Over the years, I have tried dozens of natural hair tools. Some were hits, and many were misses. Here, I’ve put together a list of my favorite natural hair tools that make caring for natural hair easier and more fun.
Wide Toothed Wooden Comb
My sandalwood comb is one of my favorite hair tools. It was a gift from my husband for Christmas and came in a nice box wrapped in a gold ribbon. I felt like I was opening a piece of jewelry. It’s seamless with rounded tips so it won’t scratch or snag, and it’s strong enough to withstand my comb-bending hair. It’s also just plain fun to use. I use this comb when braiding or twisting damp hair. I don’t use it in the shower because I don’t want it to stay wet for too long and get damaged.
Wide Toothed Shower Comb
In the shower, I like to comb my hair after soaking with water and adding a generous amount of conditioner. I comb my hair under running water after finger detangling. For this, I like to use a plastic shower comb with a hook on the end, so I can leave it in the shower and never have to look for it on wash day. I also use this comb on my daughter’s hair during her bath.

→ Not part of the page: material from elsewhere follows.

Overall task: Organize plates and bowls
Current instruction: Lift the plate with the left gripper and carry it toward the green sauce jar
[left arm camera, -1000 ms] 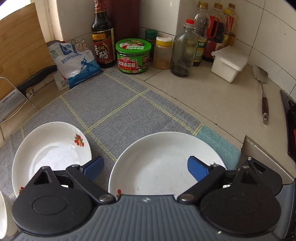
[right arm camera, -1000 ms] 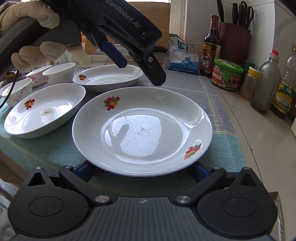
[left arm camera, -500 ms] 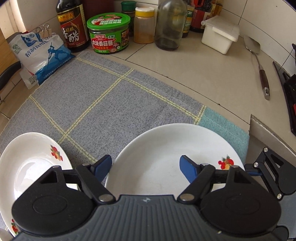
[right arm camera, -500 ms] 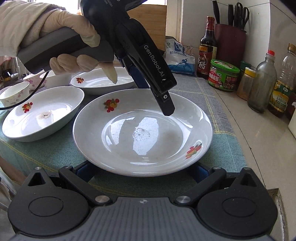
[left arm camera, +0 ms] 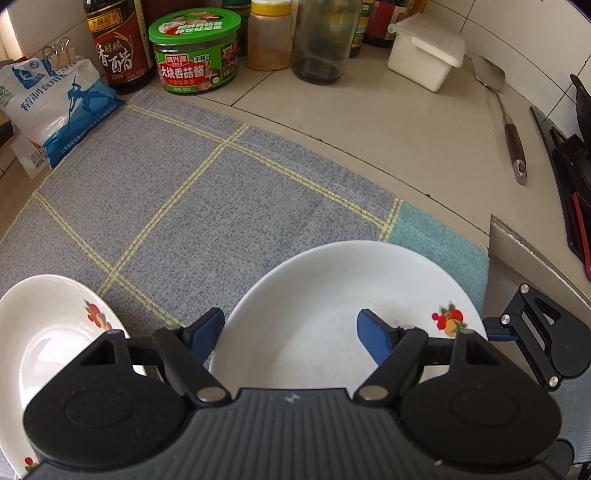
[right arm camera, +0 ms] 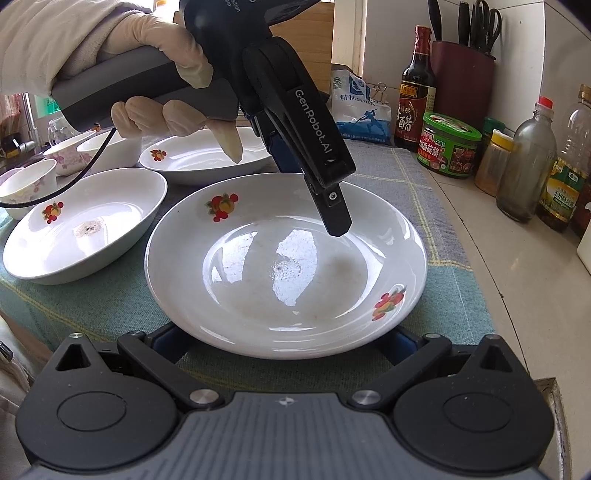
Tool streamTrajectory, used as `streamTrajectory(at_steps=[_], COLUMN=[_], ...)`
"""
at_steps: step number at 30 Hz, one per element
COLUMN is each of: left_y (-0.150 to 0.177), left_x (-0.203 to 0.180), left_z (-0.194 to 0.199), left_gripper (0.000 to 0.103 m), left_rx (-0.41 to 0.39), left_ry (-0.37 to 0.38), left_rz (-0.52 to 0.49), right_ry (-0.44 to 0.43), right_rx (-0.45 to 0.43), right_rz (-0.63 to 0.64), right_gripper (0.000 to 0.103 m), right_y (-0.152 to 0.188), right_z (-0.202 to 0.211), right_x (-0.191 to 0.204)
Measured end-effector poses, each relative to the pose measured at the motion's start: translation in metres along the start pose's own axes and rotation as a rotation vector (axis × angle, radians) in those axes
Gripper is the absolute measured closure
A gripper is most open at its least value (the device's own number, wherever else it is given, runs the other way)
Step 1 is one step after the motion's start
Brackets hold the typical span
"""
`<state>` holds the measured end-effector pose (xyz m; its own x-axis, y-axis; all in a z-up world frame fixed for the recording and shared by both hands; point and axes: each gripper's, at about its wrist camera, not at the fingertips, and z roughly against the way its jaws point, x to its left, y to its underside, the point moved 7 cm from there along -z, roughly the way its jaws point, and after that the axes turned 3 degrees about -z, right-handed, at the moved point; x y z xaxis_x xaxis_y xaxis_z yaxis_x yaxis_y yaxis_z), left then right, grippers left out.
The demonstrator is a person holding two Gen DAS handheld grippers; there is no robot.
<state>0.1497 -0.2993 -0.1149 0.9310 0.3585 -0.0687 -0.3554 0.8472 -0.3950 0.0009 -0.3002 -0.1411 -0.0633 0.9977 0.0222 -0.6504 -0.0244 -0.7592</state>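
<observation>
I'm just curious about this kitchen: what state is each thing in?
Large white fruit-patterned plate: empty, flat on grey checked cloth.
Left tool: open, just been closing, plate rim between jaws.
Right tool: jaws wide by plate, grip unclear.
Green-lidded sauce jar: lid on.
Clear glass red-capped bottle: capped.

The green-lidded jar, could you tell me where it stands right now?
In the left wrist view, the green-lidded jar stands at the back, between the dark vinegar bottle and the orange-capped jar.

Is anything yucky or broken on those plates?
Nothing looks broken. The big plate has a dull brownish smear and a small speck in its middle, and the deeper dish to its left has a crusty patch inside. Both look unwashed.
</observation>
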Motion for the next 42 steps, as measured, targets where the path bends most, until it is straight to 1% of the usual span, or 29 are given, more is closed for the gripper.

Most of us have a rattail comb from our permed days, and it is still useful for natural hair. The pointed end can be used to slice through our kinks for clean parts. Gently glide the comb against your scalp to part your hair, then use your fingers to gently pull the ends of your hair apart.
Steel Hair Pins
Several years ago, I came across these large Amish-made stainless steel hairpins. It made sense that women with lots of hair that needed to stay pinned up would be experts in making pins that hold. When I used to buy hairpins from the drugstore, my hair bent them and pushed them out. These pins are strong and hold a lot of hair – depending on the style I can sometimes get away with just using one of them. My favorite pins are the crinkly 3″ ones for maximum hold, but it’s a good idea to have a variety of sizes so you can use what works for your style. The only drawback is that these pins are silver so it takes a bit more effort to hide them.
If you’re a kitchen mixtress as many naturals are, you will need at least a few bottles to apply your concoctions. Applicator bottles are perfect for applying diluted shampoo or rinses, especially if your hair is very thick. The pointed tip allows you to apply the product to your scalp with ease.

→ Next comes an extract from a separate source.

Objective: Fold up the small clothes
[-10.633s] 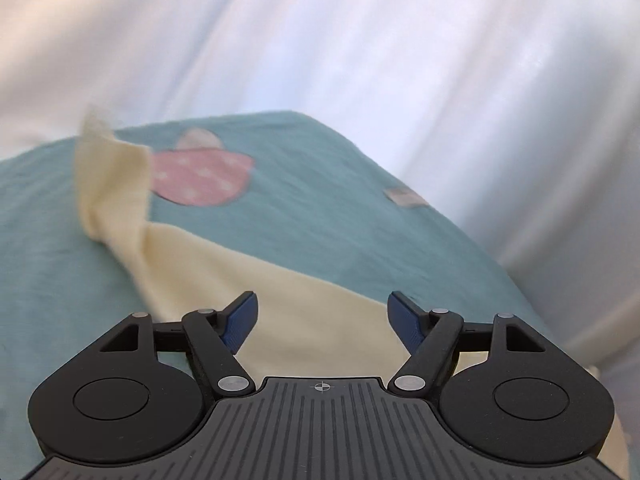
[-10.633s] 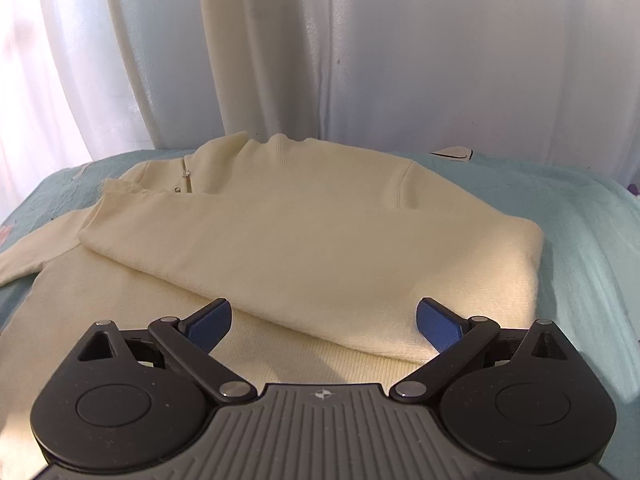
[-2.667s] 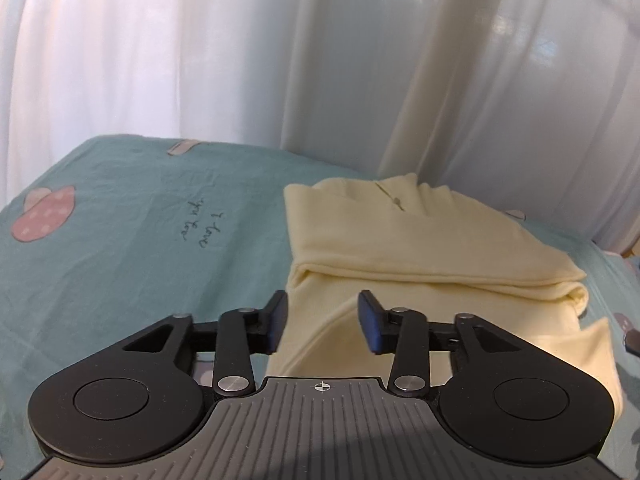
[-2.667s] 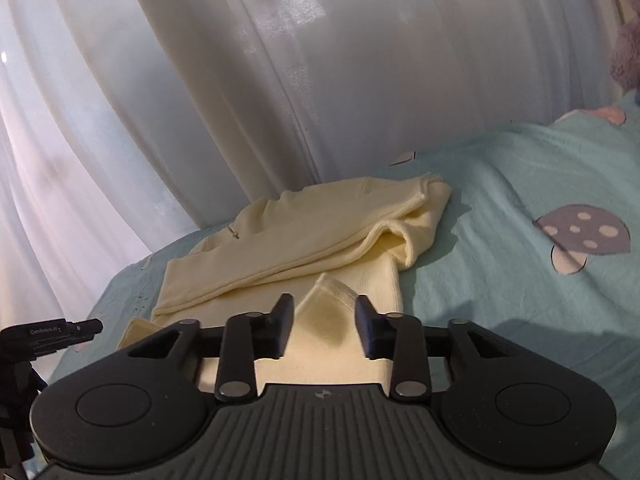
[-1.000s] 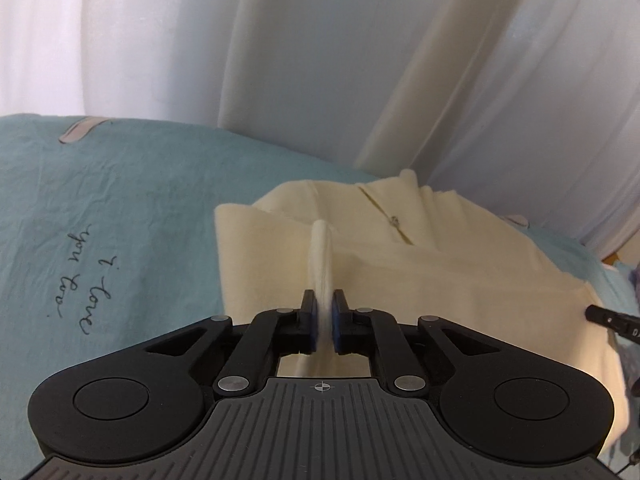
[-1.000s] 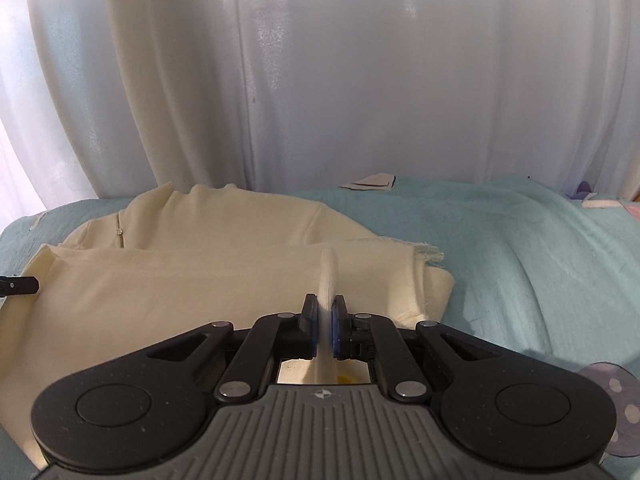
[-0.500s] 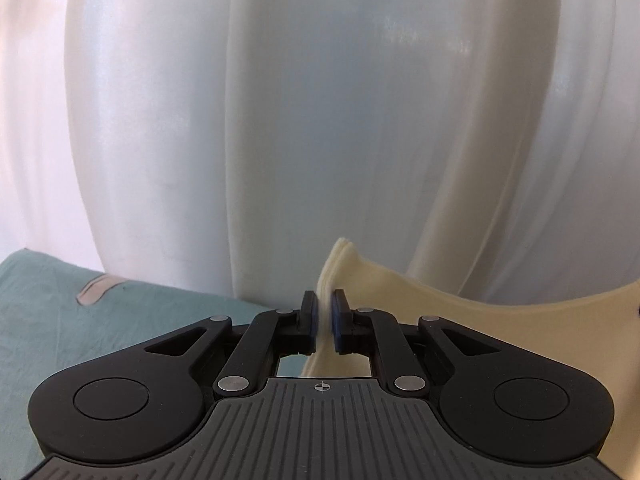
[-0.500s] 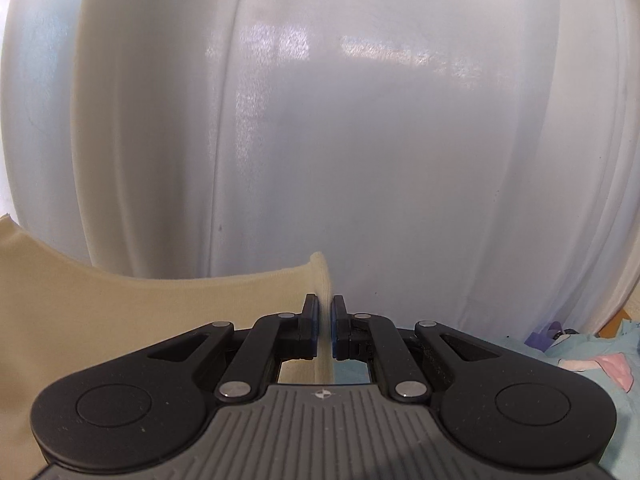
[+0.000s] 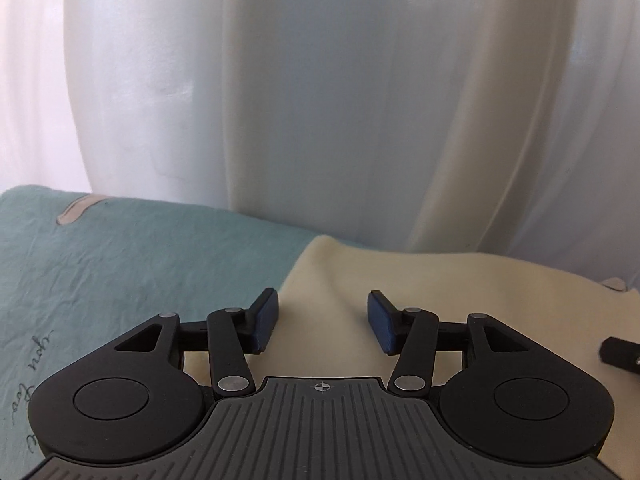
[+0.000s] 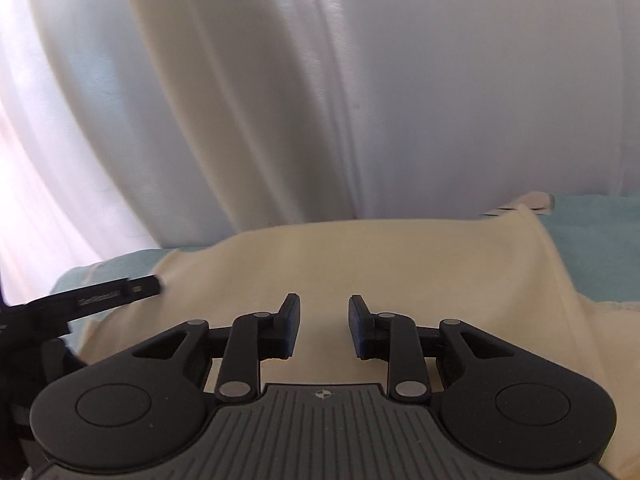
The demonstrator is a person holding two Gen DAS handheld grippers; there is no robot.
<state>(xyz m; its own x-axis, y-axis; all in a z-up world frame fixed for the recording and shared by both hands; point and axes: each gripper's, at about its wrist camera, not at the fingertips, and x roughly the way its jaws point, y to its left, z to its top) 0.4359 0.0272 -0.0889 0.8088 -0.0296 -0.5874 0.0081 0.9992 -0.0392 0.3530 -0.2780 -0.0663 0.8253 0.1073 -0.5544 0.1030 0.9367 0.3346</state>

Use a spray bottle to spritz your hair while styling or sealing. Keeping your hair damp while you’re manipulating it makes it more pliable and less prone to breakage. You can fill your bottle with water, or a DIY mix of your choice.
You know you need a satin bonnet and/or scarf, but there are a few other items that you can get in satin to help reduce the dryness and breakage that can come from your hair rubbing against rough materials. Many naturals enjoy sleeping on a satin pillowcase, which is also good for your skin as it prevents tugging. Satin lined hats and scrunchies are useful as well. For puffs, I like to cut the strings from a men’s satin wave cap and use one to secure my hair.
Strong clips are needed to hold thick natural hair, and butterfly clips do the job well. They come in a variety of colors and last forever. These clips are useful when sectioning your hair during cleansing, detangling or styling.
Invisibobble Hair Rings
These hair rings have mixed reviews on Amazon but I have enjoyed using them. They work well to quickly hold my super thick hair in a pony puff or bun, and without the slipping I sometimes get with hair bands. I stretch one around my hair, gently press in place where I want it to sit, then fluff or pin my hair. It is important to remove these rings slowly as the coils can get caught in your hair, but I love that it doesn’t put a lot of pressure on my hair or scalp and doesn’t require a lot of adjusting.
There are many natural hair tools that can be used to help keep your hair looking and feeling great. Most of these items can be purchased at your local drugstore, Target, Walmart, Sally’s, or of course, Amazon.